I admit that a good reason to donate now is if you believe that we are quickly running out of worthy recipients of charity, either because the world is getting richer and nicer, the charity world is getting more effective, or we happen to live in an unusual time of great need or danger. People who think that global warming and ecological collapse will soon make the world a hell can’t believe this, nor can those who fear great disruption in an em transition. But others may.

I also agree that tax considerations will change the rate of return you can expect, and that by giving over a period of time you may learn from your early gifts to better pick later gifts. But it should be enough to start this learning process when you are older; your life experience will help you learn faster then.

The issue I want to focus on in this post is: how high do interest rates have to be to justify saving to donate later? I’ve sometimes said that interest rates need to be higher than growth rates, and some have questioned if interest rates are in fact higher than growth rates. Others, like my co-speaker Ellie Hassenfeld and his college Holden Karnofsky at Givewell, argue that giving now to help people who are sick or under-schooled creates future benefits that grow faster than ordinary growth rates.
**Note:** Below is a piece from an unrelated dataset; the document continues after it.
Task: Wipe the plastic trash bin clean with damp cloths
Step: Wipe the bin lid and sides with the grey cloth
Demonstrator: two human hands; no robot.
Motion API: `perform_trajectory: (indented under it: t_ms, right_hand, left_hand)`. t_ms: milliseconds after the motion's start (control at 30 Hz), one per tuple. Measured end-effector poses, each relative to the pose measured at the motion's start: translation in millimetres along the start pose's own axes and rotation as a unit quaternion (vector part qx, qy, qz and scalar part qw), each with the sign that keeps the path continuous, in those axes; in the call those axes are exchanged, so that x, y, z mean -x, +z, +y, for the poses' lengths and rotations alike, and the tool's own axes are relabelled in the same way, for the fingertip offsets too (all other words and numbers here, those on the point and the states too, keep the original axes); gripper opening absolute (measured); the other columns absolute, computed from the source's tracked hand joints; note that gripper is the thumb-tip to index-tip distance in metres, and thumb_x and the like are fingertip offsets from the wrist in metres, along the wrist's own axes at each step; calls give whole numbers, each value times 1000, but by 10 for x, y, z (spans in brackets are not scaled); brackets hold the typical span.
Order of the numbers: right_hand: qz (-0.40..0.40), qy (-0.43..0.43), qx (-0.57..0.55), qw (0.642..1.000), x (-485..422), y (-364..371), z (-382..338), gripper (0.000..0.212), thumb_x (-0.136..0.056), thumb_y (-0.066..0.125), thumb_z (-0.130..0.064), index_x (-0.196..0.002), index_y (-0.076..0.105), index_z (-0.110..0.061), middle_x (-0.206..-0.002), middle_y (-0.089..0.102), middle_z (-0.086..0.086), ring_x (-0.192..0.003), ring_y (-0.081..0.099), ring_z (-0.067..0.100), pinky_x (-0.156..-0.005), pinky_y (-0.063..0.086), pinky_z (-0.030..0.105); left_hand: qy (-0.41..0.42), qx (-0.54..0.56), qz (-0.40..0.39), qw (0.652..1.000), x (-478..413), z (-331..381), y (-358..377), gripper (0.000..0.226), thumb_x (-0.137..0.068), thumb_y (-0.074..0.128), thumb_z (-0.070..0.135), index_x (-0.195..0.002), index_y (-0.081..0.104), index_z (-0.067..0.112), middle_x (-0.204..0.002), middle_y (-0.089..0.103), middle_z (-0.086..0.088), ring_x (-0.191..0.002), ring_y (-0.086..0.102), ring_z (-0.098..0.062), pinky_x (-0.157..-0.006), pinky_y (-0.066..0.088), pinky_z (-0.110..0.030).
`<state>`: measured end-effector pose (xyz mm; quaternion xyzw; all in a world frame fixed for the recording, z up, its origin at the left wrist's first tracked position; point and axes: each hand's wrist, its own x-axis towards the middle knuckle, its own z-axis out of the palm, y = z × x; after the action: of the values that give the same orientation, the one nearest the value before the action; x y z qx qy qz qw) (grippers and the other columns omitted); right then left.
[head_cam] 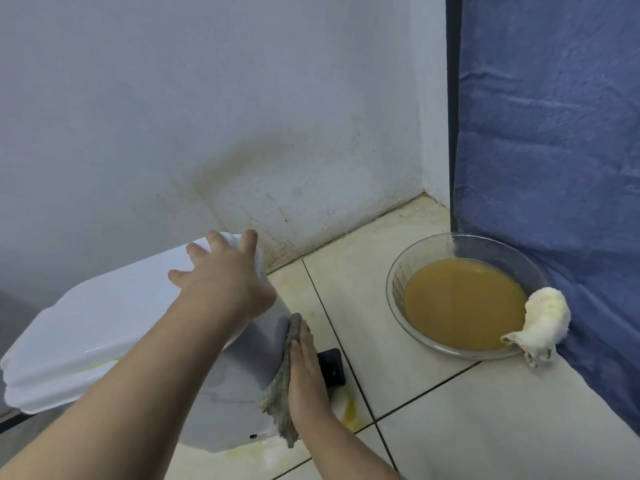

But now I think I was mistaken – if real charity needs are just as strong in the future as today, then all we really need are positive interest rates. Let me explain.

When a person chooses to save financially, they choose to spend a bit less in their usual ways, in order to give money to someone else, in the expectation of getting money back from that someone else at a later date. If they had instead not saved, and spent the money instead, that spending may well have also indirectly benefited them in the future. They might buy some medicine, get more exercise, get more sleep, try out some new products, make some new friends, or learn some new skills, any of which might help their future self.

But at the margin, a person who saves another dollar, or chooses not to borrow another dollar, must typically expect the financial returns from their investments will help them more in the future than will such indirect effects of spending today. In fact, they should expect this savings will benefit their future self more than any of these other ways of spending today. After all, why give up money today if that both gives you less to spend today, and gives you less in the future? So there wouldn’t be any savings, or less than maximal borrowing, if people didn’t expect more gains later from saving than from spending today.

This implies that unless charity recipients are saving nothing and borrowing as much as they possibly can, they must expect that you would benefit them more in the future by saving and giving them the returns of your savings later, than if you had given them the money today, even after taking into account all of the ways in which their spending today might help them in the future. So there really must be a tradeoff between helping today and helping later; if you help more today, you help less in the future. At least if you help them in a way they could have helped themselves, if only they had the money.

Of course you might not care as much about future suffering, or future folks might suffer less. But if you do care as much, and there is as much future need to help, then if interest rates are positive you can obtain more real resources with which to give more real help if you will save now, and donate later.

You might wonder: what if a deserving charity recipient is borrowing, and at a higher interest rate than you can get from by investing? This implies that you might benefit them and yourself by loaning them money, if you could overcome the barriers that have prevented others from doing so. It also implies that if you were going to help them, you might want to do it now rather than later. But this doesn’t change the fact that there is a tradeoff between helping today vs. tomorrow. And if there will be people later in a similar situation of need, you can do more good by waiting to help them later.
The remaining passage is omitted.